(Dataset excerpt begins)

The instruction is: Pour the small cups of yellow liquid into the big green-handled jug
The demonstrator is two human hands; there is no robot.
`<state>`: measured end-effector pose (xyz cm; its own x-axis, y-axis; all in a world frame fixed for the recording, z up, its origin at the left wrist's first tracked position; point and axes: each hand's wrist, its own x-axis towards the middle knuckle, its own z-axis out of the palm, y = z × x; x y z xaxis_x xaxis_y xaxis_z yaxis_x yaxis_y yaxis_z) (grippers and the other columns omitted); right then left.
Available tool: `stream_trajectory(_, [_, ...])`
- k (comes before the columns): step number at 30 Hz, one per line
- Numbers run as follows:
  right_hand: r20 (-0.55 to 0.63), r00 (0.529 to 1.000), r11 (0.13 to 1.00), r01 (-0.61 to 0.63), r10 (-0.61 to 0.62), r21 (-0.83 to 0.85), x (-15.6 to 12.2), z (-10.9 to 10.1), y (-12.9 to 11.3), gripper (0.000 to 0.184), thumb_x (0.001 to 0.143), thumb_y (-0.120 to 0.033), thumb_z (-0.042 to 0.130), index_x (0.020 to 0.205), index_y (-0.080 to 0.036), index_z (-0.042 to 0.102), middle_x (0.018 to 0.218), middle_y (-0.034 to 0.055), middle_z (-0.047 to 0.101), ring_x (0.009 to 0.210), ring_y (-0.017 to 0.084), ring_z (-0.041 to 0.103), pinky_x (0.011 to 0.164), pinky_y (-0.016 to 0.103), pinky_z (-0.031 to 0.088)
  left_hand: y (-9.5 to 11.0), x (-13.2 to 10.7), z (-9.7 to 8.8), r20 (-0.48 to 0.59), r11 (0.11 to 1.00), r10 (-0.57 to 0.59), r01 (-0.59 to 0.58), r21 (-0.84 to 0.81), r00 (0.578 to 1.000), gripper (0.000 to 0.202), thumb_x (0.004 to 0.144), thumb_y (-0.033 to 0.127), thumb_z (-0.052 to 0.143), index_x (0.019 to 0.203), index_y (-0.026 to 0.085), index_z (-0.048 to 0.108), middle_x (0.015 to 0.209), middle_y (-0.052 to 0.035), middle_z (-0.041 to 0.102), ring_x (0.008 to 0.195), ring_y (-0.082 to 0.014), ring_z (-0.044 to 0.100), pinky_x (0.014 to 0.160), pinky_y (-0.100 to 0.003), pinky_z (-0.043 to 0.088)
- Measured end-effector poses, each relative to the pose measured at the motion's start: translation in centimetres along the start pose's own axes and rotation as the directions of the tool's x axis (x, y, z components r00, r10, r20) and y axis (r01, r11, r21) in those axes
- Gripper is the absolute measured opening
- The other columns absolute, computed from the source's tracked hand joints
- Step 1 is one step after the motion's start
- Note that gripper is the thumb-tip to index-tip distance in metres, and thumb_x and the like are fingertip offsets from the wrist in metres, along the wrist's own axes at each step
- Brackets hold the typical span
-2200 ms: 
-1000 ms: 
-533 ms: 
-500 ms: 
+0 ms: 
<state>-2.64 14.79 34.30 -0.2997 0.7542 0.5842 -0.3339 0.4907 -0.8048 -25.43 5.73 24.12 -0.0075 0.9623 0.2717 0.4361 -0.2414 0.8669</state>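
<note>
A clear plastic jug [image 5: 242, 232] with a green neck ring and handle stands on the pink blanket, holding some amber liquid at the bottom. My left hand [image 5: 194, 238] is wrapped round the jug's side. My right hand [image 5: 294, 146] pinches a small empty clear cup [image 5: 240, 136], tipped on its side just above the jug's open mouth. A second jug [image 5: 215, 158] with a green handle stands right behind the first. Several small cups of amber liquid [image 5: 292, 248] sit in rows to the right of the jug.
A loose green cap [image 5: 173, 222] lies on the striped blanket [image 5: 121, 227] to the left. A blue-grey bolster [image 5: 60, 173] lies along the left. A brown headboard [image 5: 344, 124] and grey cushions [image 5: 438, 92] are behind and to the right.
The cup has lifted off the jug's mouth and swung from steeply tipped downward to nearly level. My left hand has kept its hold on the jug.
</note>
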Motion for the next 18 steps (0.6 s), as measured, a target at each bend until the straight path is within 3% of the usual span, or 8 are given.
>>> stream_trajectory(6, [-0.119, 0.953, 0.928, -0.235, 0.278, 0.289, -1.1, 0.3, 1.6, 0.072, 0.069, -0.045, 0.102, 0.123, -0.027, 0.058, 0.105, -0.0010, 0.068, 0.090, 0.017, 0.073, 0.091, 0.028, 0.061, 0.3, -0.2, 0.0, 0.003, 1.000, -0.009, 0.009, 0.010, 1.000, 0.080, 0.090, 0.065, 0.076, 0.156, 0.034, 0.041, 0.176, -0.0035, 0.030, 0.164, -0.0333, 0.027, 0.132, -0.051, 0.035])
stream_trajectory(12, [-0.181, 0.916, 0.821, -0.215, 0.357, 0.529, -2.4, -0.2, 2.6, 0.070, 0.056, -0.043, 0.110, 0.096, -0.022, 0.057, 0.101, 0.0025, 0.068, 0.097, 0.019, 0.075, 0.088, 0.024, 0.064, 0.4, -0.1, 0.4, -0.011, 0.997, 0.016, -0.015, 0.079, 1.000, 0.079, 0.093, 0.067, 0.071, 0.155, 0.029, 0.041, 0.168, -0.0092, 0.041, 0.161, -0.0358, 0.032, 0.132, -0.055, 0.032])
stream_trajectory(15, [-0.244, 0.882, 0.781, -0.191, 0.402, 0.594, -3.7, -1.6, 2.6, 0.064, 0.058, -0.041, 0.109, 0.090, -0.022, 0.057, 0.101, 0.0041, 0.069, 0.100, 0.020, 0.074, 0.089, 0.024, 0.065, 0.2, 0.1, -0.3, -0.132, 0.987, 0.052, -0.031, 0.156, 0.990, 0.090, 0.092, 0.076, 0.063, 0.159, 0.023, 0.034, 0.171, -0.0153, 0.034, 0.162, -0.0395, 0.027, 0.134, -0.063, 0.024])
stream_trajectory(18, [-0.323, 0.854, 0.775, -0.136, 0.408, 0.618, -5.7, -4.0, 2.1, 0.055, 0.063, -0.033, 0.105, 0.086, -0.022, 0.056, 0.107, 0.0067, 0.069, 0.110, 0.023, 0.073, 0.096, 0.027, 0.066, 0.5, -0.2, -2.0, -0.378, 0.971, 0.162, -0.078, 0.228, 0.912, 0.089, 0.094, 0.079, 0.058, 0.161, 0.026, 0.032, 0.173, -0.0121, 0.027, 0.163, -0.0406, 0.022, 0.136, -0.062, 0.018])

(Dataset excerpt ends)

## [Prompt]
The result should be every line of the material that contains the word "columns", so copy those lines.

## [Result of the exercise]
`<state>`: measured end-effector pose (xyz cm; its own x-axis, y-axis; all in a world frame fixed for the recording, z up, its origin at the left wrist's first tracked position; point and axes: each hand's wrist, its own x-axis towards the middle knuckle, its own z-axis out of the palm, y = z × x; x y z xaxis_x xaxis_y xaxis_z yaxis_x yaxis_y yaxis_z) (grippers and the other columns omitted); right then left.
- k (comes before the columns): step number at 30 Hz, one per line
- The other columns absolute, computed from the source's tracked hand joints

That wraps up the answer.